What to produce: What you return must match the listing below exactly, minus any pictures.

Source material:
((
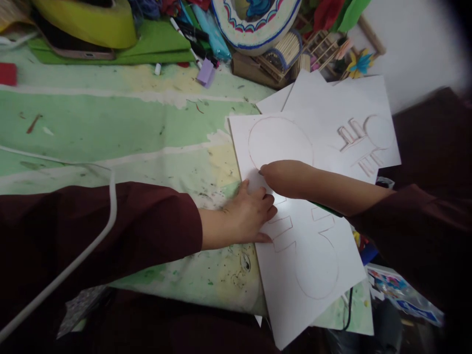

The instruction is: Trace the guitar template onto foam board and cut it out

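My right hand is closed round a slim green pencil, whose dark tip touches the white sheet at the lower left of a drawn circle. Most of the pencil is hidden under the hand and wrist. On the sheet's left edge lies my left hand, fingers spread and pressing flat, holding nothing. Thin reddish outlines mark the sheet: a large circle at the top, another rounded shape near the bottom, and blocky tooth-like shapes between them, partly covered by both hands.
Beneath the sheet's upper right is another paper with similar outlines. A phone and a yellow tape roll rest on green material at the back left. Painted round ware and stick crafts stand behind. A white cable crosses my left sleeve.
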`<action>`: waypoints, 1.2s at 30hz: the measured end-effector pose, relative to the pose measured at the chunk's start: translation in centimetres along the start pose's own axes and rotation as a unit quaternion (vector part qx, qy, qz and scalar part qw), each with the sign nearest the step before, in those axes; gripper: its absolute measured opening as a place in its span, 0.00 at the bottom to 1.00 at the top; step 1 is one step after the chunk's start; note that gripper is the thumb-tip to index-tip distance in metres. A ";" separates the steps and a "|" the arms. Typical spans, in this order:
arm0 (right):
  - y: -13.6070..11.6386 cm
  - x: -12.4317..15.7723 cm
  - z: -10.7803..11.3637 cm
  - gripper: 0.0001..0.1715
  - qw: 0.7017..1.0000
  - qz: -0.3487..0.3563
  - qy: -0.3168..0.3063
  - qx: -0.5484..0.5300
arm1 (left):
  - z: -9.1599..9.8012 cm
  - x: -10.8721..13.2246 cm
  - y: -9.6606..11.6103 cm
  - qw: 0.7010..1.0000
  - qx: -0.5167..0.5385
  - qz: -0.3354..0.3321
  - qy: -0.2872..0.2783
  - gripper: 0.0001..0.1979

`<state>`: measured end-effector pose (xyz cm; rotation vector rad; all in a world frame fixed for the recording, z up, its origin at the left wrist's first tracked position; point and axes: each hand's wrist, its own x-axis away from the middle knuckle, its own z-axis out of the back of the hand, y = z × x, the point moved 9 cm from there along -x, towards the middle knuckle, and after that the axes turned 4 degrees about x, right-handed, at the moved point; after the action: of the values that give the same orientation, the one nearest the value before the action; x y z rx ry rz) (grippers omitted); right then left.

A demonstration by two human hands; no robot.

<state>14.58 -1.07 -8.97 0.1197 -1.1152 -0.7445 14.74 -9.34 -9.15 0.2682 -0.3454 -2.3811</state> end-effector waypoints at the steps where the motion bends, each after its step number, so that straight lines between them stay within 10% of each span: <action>1: 0.0 0.0 -0.1 0.17 1.000 0.001 -0.002 -0.001 | 0.0 0.0 0.0 1.000 -0.001 0.000 0.001 0.31; 36: 0.1 3.7 -6.3 0.16 0.996 -0.011 0.019 -0.082 | -0.3 0.0 0.0 0.999 -0.042 0.011 0.008 0.33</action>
<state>20.82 -4.86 -9.00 0.0068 -1.0127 -0.8473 14.85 -9.37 -9.42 0.2433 -0.2378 -2.3630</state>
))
Answer:
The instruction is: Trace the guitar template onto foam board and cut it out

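My right hand is closed round a slim green pencil, whose dark tip touches the white sheet at the lower left of a drawn circle. Most of the pencil is hidden under the hand and wrist. On the sheet's left edge lies my left hand, fingers spread and pressing flat, holding nothing. Thin reddish outlines mark the sheet: a large circle at the top, another rounded shape near the bottom, and blocky tooth-like shapes between them, partly covered by both hands.
Beneath the sheet's upper right is another paper with similar outlines. A phone and a yellow tape roll rest on green material at the back left. Painted round ware and stick crafts stand behind. A white cable crosses my left sleeve.
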`<action>`: waypoints, 1.2s at 30hz: the measured end-effector pose, relative to the pose measured at the chunk's start: translation in centimetres along the start pose's own axes and rotation as a unit quaternion (vector part qx, qy, qz and scalar part qw), each with the sign nearest the step before, in those axes; gripper: its absolute measured opening as a place in its span, 0.00 at the bottom to 1.00 at the top; step 1 is one step after the chunk's start; note that gripper is the thumb-tip to index-tip distance in metres. A ";" separates the steps and a "|" the arms. Typical spans, in this order:
arm0 (right):
  - y: -13.6070..11.6386 cm
  - x: -12.4317..15.7723 cm
  - z: -10.7803..11.3637 cm
  - gripper: 0.0001..0.1715
  - qw: 0.7017..1.0000
  - qz: -0.3487..0.3563
  - qy: -0.3168..0.3063
  - qx: -0.5484..0.5300
arm1 (left):
  - z: -9.1599..9.8012 cm
  - x: -10.8721..13.2246 cm
  - y: -9.6606..11.6103 cm
  - qw: 0.7010..1.0000
  - qx: -0.5167..0.5385
  - qz: -0.3354..0.3321
  - qy: -0.2872..0.2783
  - gripper: 0.0001..0.1979

`<state>`: measured end-effector pose (xyz cm; rotation vector rad; all in a world frame fixed for the recording, z up, its origin at the left wrist's first tracked position; point and axes: each hand's wrist, its own x-axis away from the middle knuckle, its own z-axis out of the back of the hand, y = z × x, the point moved 9 cm from there along -x, towards the middle knuckle, and after that the axes turned 4 degrees about x, right-handed, at the moved point; after the action: of the values that give the same orientation, the one nearest the value before the action; x y z rx ry rz) (grippers omitted); right then left.

A demonstration by two human hands; no robot.

<state>14.58 -1.07 -8.97 0.1197 -1.1152 -0.7445 14.74 -9.34 -9.15 0.2682 -0.3454 -2.3811</state> end-effector waypoints at the steps where the motion bends, each after its step number, so that straight lines between them stay within 10% of each span: <action>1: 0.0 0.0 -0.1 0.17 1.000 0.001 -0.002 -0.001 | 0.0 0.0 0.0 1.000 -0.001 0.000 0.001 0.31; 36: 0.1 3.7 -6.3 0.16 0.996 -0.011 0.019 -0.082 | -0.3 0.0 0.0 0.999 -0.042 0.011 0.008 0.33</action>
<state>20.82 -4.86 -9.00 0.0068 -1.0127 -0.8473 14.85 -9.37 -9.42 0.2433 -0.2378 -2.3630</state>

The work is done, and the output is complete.